I have reproduceably experienced the issue with Jenkins 2.249.3
It seems to occur when there is more work than executors are available for it to be done.
When a new job is started due to SCM changes, the job is started, but waits for a new executor. After one minute (polling interval), the SCM change is still open, triggering another job, starting the pipeline but waiting for an executor to begin with the steps in it, including checkout, to do.
When multiple jobs are running in parallel, the load gets higher, thus each job needs more time to complete and the time to wait for an executor gets longer, thus the problem gets worse with the time, accumulating queued jobs.
Increasing the number of executors can lead to Out Of Memory issues (with the job I run), thus cannot be recommended as workaround.
I have tested with a quiet period of 300 seconds, which reduces the rate of accumulating duplicated jobs for the same check-in, but it does not help me in building my changes and getting feedback about broken builds fast. I have set the quiet time in the global settings, thus affecting all jobs, even those not affected.
Maybe with a quiet period which is longer than the build time might help as a weak workaround.
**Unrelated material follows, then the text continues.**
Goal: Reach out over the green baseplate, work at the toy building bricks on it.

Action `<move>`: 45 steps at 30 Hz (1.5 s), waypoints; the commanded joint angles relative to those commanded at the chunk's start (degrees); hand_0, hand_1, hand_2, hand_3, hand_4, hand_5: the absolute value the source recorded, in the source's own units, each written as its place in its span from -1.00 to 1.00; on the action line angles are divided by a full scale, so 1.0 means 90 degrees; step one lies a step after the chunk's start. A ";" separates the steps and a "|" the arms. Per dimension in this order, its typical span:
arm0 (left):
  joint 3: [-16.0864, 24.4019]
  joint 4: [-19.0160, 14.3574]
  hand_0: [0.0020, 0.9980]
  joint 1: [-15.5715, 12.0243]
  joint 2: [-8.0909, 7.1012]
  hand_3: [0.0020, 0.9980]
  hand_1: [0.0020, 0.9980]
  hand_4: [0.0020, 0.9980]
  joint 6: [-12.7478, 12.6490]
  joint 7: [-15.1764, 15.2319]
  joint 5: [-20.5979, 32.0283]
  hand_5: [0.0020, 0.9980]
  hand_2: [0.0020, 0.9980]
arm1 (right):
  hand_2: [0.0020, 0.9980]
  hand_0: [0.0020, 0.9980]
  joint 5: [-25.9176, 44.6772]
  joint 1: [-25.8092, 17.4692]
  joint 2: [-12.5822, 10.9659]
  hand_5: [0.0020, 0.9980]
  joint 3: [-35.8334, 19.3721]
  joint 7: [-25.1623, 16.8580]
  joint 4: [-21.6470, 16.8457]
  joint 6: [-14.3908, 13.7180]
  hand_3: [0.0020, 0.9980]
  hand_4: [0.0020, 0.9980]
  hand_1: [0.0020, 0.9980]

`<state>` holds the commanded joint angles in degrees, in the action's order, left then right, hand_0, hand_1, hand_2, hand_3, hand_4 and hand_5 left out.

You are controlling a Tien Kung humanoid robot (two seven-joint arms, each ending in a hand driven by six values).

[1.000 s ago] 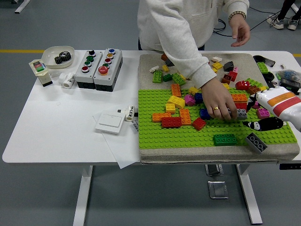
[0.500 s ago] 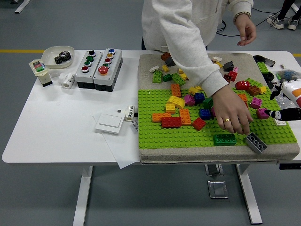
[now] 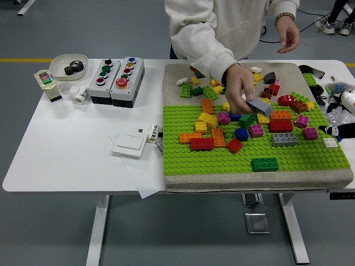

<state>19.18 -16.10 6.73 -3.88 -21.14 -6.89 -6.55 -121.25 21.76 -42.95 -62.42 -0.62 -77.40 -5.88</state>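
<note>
From the head view, the robot's right hand [image 3: 345, 113] is sitting at the picture's right edge, just over the right end of the green baseplate [image 3: 222, 160]; only its white shell and dark fingertips are showing, and whether those fingers are spread or curled cannot be told. The left arm is not showing. Inward from that hand, a white tile [image 3: 330, 142] and a magenta brick [image 3: 310, 133] are lying closest, then a grey brick [image 3: 284, 138] and a red brick [image 3: 280, 124]. A dark green brick [image 3: 265, 164] is standing alone nearer the front edge, with open green studs running along that front strip and around it. Farther inward, yellow, orange, red and blue bricks are crowding the plate's middle. A person at the far side is reaching down with one hand [image 3: 239, 88], which is holding a grey brick piece [image 3: 258, 107] above the cluster; the other hand [image 3: 287, 34] is hanging raised, well behind the plate. Well across the table from the robot hand, two push-button boxes [image 3: 116, 81] and a white switch plate [image 3: 130, 144] are lying on bare white table [image 3: 66, 149]. No writing is legible.
</note>
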 joint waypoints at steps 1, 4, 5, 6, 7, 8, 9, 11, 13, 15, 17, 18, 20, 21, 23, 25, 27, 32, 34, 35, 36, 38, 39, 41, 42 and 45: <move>-0.0009 -0.0001 0.22 0.0002 -0.0002 0.10 0.40 0.13 0.0002 0.0004 0.0009 0.24 0.32 | 0.13 -0.09 0.0006 -0.0002 0.0005 0.05 -0.0025 0.0008 0.0016 -0.0005 0.03 0.74 0.01; -0.0011 0.0000 0.22 0.0009 -0.0001 0.10 0.40 0.13 0.0005 0.0008 0.0019 0.24 0.32 | 0.13 -0.09 0.0073 0.0042 -0.0021 0.05 0.0028 0.0002 0.0058 0.0103 0.03 0.74 0.01; -0.0007 0.0000 0.22 0.0011 0.0000 0.10 0.40 0.13 0.0006 0.0006 0.0015 0.24 0.32 | 0.13 -0.09 0.0107 0.0079 -0.0039 0.05 0.0101 -0.0028 0.0075 0.0166 0.03 0.74 0.01; -0.0005 0.0000 0.22 0.0012 0.0000 0.10 0.40 0.13 0.0007 0.0004 0.0012 0.24 0.32 | 0.13 -0.09 0.0127 0.0105 -0.0046 0.05 0.0154 -0.0051 0.0086 0.0203 0.03 0.74 0.01; -0.0003 -0.0001 0.21 0.0013 0.0000 0.10 0.39 0.13 0.0007 0.0000 0.0004 0.24 0.32 | 0.18 0.01 0.0145 0.0139 -0.0048 0.05 0.0228 -0.0082 0.0101 0.0242 0.07 0.75 0.06; -0.0001 -0.0002 0.21 0.0014 0.0000 0.10 0.39 0.13 0.0008 -0.0003 -0.0005 0.24 0.32 | 0.18 0.01 0.0163 0.0176 -0.0043 0.05 0.0296 -0.0105 0.0121 0.0253 0.07 0.75 0.06; 0.0002 -0.0004 0.21 0.0013 0.0000 0.10 0.39 0.13 0.0010 -0.0008 -0.0018 0.24 0.32 | 0.18 0.01 0.0211 0.0265 -0.0028 0.05 0.0473 -0.0144 0.0174 0.0253 0.07 0.75 0.06; 0.0007 -0.0006 0.21 0.0012 0.0002 0.10 0.39 0.13 0.0011 -0.0013 -0.0023 0.24 0.32 | 0.18 0.01 0.0269 0.0399 0.0008 0.05 0.0729 -0.0161 0.0255 0.0245 0.07 0.75 0.06; 0.0013 -0.0008 0.21 0.0012 0.0000 0.10 0.39 0.13 0.0017 -0.0019 -0.0047 0.24 0.32 | 0.30 0.03 0.0318 0.0534 0.0097 0.04 0.0991 -0.0177 0.0335 0.0197 0.15 0.75 0.13; 0.0016 -0.0009 0.21 0.0012 -0.0002 0.10 0.39 0.13 0.0022 -0.0022 -0.0060 0.24 0.32 | 0.30 0.03 0.0340 0.0595 0.0152 0.04 0.1126 -0.0190 0.0367 0.0171 0.15 0.75 0.13; 0.0019 -0.0012 0.21 0.0012 -0.0008 0.10 0.39 0.13 0.0034 -0.0029 -0.0075 0.24 0.32 | 0.30 0.03 0.0355 0.0687 0.0264 0.04 0.1338 -0.0222 0.0408 0.0134 0.15 0.75 0.13; 0.0019 -0.0010 0.21 0.0012 -0.0010 0.10 0.39 0.13 0.0037 -0.0028 -0.0079 0.24 0.32 | 0.30 0.03 0.0357 0.0713 0.0309 0.04 0.1407 -0.0233 0.0423 0.0116 0.15 0.75 0.13; 0.0019 -0.0006 0.21 0.0012 -0.0011 0.10 0.39 0.13 0.0043 -0.0023 -0.0089 0.24 0.32 | 0.36 0.13 0.0368 0.0765 0.0415 0.02 0.1549 -0.0260 0.0459 0.0082 0.20 0.75 0.17; 0.0020 -0.0004 0.21 0.0012 -0.0011 0.10 0.39 0.13 0.0045 -0.0021 -0.0092 0.24 0.32 | 0.36 0.13 0.0373 0.0779 0.0447 0.02 0.1588 -0.0270 0.0470 0.0073 0.20 0.75 0.17; 0.0012 -0.0004 0.21 0.0014 -0.0015 0.10 0.39 0.13 0.0049 -0.0013 -0.0077 0.24 0.32 | 0.36 0.13 0.0389 0.0825 0.0542 0.02 0.1690 -0.0291 0.0518 0.0019 0.20 0.75 0.17; 0.0004 -0.0004 0.21 0.0015 -0.0016 0.10 0.39 0.13 0.0049 -0.0003 -0.0051 0.24 0.32 | 0.37 0.12 0.0412 0.0903 0.0660 -0.05 0.1813 -0.0302 0.0619 -0.0021 0.24 0.73 0.18; 0.0002 -0.0004 0.21 0.0018 -0.0020 0.10 0.39 0.13 0.0053 -0.0002 -0.0055 0.24 0.32 | 0.37 0.12 0.0458 0.0984 0.0780 -0.05 0.1920 -0.0310 0.0746 -0.0062 0.24 0.73 0.18; -0.0002 -0.0007 0.21 0.0030 -0.0025 0.10 0.39 0.13 0.0053 -0.0003 -0.0055 0.24 0.32 | 0.30 0.04 0.0589 0.1156 0.1030 -0.09 0.2073 -0.0364 0.1094 -0.0105 0.26 0.71 0.14; 0.0003 -0.0004 0.21 0.0038 -0.0027 0.10 0.39 0.13 0.0052 -0.0003 -0.0059 0.24 0.32 | 0.30 0.04 0.0622 0.1219 0.1110 -0.09 0.2120 -0.0411 0.1256 -0.0128 0.26 0.71 0.14; 0.0003 -0.0004 0.21 0.0040 -0.0028 0.10 0.39 0.13 0.0052 0.0000 -0.0052 0.24 0.32 | 0.30 0.04 0.0632 0.1243 0.1136 -0.09 0.2138 -0.0431 0.1319 -0.0141 0.26 0.71 0.14; 0.0001 -0.0004 0.21 0.0042 -0.0028 0.10 0.39 0.13 0.0051 0.0003 -0.0047 0.25 0.32 | 0.24 0.07 0.0638 0.1263 0.1159 -0.12 0.2152 -0.0447 0.1372 -0.0156 0.28 0.69 0.11; -0.0003 -0.0004 0.21 0.0046 -0.0031 0.10 0.39 0.13 0.0052 0.0007 -0.0040 0.25 0.32 | 0.24 0.07 0.0644 0.1295 0.1198 -0.12 0.2172 -0.0474 0.1481 -0.0188 0.28 0.69 0.11; 0.0000 -0.0004 0.21 0.0048 -0.0031 0.10 0.39 0.13 0.0051 0.0005 -0.0042 0.25 0.32 | 0.24 0.07 0.0652 0.1319 0.1229 -0.12 0.2188 -0.0494 0.1553 -0.0197 0.28 0.69 0.11; 0.0003 -0.0003 0.21 0.0051 -0.0032 0.10 0.39 0.13 0.0049 0.0004 -0.0045 0.25 0.32 | 0.24 0.07 0.0661 0.1345 0.1264 -0.12 0.2207 -0.0516 0.1646 -0.0206 0.28 0.69 0.11; 0.0001 -0.0004 0.21 0.0053 -0.0032 0.10 0.39 0.13 0.0049 0.0004 -0.0045 0.25 0.32 | 0.24 0.07 0.0655 0.1362 0.1293 -0.12 0.2218 -0.0526 0.1712 -0.0219 0.28 0.69 0.11; 0.0003 -0.0006 0.21 0.0055 -0.0031 0.10 0.40 0.13 0.0048 0.0003 -0.0048 0.25 0.32 | 0.18 0.03 0.0663 0.1401 0.1383 -0.11 0.2228 -0.0564 0.1897 -0.0259 0.30 0.70 0.06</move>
<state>19.20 -16.15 7.23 -4.16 -20.71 -6.87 -6.99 -115.29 34.37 -30.50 -42.37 -5.70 -60.33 -8.21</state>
Possible solutions could be:
- Allow checking out in a pipeline, even when no executor is available for normal build steps, probably to be configured as an additional executor allowance for SCM actions.
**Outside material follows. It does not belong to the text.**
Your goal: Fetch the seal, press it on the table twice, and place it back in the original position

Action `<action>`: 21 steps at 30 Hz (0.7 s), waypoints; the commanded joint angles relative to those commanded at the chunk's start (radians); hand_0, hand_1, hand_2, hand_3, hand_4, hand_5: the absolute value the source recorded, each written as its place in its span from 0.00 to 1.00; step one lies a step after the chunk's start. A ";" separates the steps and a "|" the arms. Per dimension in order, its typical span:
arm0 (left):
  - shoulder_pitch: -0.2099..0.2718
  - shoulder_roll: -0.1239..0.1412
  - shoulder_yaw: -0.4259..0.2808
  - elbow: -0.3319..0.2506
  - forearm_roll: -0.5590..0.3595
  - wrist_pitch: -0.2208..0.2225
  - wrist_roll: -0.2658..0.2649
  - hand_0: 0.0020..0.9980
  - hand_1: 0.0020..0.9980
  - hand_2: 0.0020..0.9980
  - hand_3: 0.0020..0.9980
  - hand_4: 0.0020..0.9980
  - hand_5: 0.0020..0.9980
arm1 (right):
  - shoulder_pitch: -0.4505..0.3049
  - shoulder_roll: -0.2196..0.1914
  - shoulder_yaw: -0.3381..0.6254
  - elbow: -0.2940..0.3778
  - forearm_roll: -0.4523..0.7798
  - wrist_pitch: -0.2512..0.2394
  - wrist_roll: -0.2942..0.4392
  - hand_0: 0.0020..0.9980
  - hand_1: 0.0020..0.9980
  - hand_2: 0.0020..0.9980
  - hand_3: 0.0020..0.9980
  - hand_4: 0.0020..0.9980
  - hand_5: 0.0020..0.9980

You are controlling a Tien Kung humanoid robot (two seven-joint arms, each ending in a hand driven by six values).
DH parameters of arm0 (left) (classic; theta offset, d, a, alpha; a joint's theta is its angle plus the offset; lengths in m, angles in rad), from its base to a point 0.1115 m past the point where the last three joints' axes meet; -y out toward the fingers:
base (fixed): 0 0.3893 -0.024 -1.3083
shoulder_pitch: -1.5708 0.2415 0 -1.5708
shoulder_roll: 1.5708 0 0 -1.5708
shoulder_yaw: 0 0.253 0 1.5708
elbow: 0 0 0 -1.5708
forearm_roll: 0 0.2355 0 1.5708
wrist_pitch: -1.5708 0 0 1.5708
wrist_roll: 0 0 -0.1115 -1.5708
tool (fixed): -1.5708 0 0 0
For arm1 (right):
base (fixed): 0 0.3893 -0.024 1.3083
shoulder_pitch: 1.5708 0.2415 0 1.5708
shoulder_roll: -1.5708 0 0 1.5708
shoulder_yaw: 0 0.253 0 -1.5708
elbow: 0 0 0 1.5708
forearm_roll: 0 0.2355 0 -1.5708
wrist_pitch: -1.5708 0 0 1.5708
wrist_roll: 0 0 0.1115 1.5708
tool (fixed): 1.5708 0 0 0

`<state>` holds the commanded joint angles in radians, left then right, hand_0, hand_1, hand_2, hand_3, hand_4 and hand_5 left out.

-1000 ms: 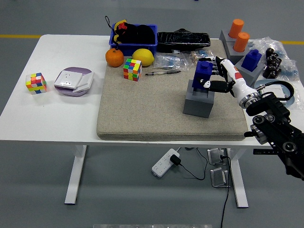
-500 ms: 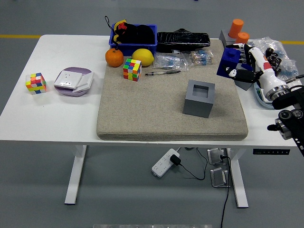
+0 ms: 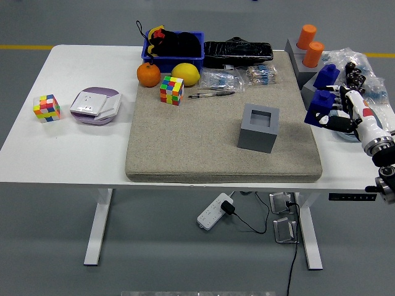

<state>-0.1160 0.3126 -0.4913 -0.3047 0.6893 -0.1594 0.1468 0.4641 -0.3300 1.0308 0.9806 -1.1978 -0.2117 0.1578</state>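
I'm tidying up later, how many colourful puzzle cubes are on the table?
2. One multicoloured puzzle cube sits on the bare white tabletop at far left; the other multicoloured cube is on the beige mat beside the yellow lemon.

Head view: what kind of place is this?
Probably a robot lab or test hall: a white sit-stand table on a bare grey floor with a yellow line, cluttered with test props like the Rubik's cubes.

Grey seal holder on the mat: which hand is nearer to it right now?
Right. The right hand is to the right of the grey holder, past the mat's edge, gripping the blue seal. The left hand isn't in view.
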 joint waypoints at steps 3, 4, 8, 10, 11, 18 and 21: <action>0.000 -0.001 0.000 -0.001 0.001 0.000 0.000 0.82 0.80 0.77 0.82 0.75 0.30 | -0.009 0.021 -0.005 -0.013 0.005 -0.001 0.007 0.53 0.40 0.41 0.45 0.55 0.00; 0.000 -0.001 0.000 -0.001 0.001 0.000 -0.001 0.82 0.80 0.76 0.82 0.75 0.30 | -0.011 0.029 -0.006 -0.017 0.006 -0.001 0.010 0.53 0.40 0.41 0.44 0.55 0.00; 0.003 -0.002 0.003 0.000 0.000 0.000 0.000 0.82 0.80 0.76 0.82 0.75 0.30 | -0.021 0.062 -0.005 -0.031 0.009 -0.004 0.020 0.53 0.40 0.41 0.44 0.55 0.00; 0.003 -0.002 0.006 0.000 0.000 -0.001 0.001 0.82 0.80 0.77 0.82 0.75 0.30 | -0.025 0.075 -0.007 -0.040 0.010 -0.004 0.024 0.53 0.40 0.41 0.44 0.55 0.00; 0.003 -0.002 0.006 0.000 0.000 0.000 0.001 0.82 0.80 0.77 0.82 0.75 0.30 | -0.027 0.079 -0.008 -0.043 0.011 -0.004 0.026 0.53 0.40 0.41 0.44 0.55 0.00; 0.000 0.001 0.009 -0.001 0.003 -0.001 0.000 0.82 0.80 0.77 0.82 0.75 0.30 | -0.037 0.099 -0.022 -0.066 0.024 -0.003 0.035 0.53 0.40 0.41 0.44 0.55 0.00; -0.001 0.003 0.012 -0.001 0.004 -0.001 0.001 0.82 0.80 0.77 0.82 0.75 0.30 | -0.039 0.102 -0.033 -0.075 0.031 -0.002 0.039 0.53 0.40 0.41 0.44 0.55 0.00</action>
<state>-0.1175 0.3157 -0.4792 -0.3057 0.6931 -0.1602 0.1473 0.4247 -0.2277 0.9980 0.9056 -1.1665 -0.2140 0.1970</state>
- Not starting a pipeline when no executor is available and ready to execute the first step. The executor must be bound to the pipeline when starting it, so that it does not build something else.
- One executor builds the full pipeline, not only parts of it.
- Limit the number of parallel builds allowed per branch/for the whole project
- Allow starting another build pipeline only when the previously started pipeline reached a specific build step or finished building.
Also limiting the number of queued entries could help. Enqueuing another job could let the job fail instead of leading to a queue congestion. This wouldn't solve the issue, but might help.
Also limiting the time a job may wait for the queue, failing on timeout might help against congestion. This also wouldn't solve the issue, but might help.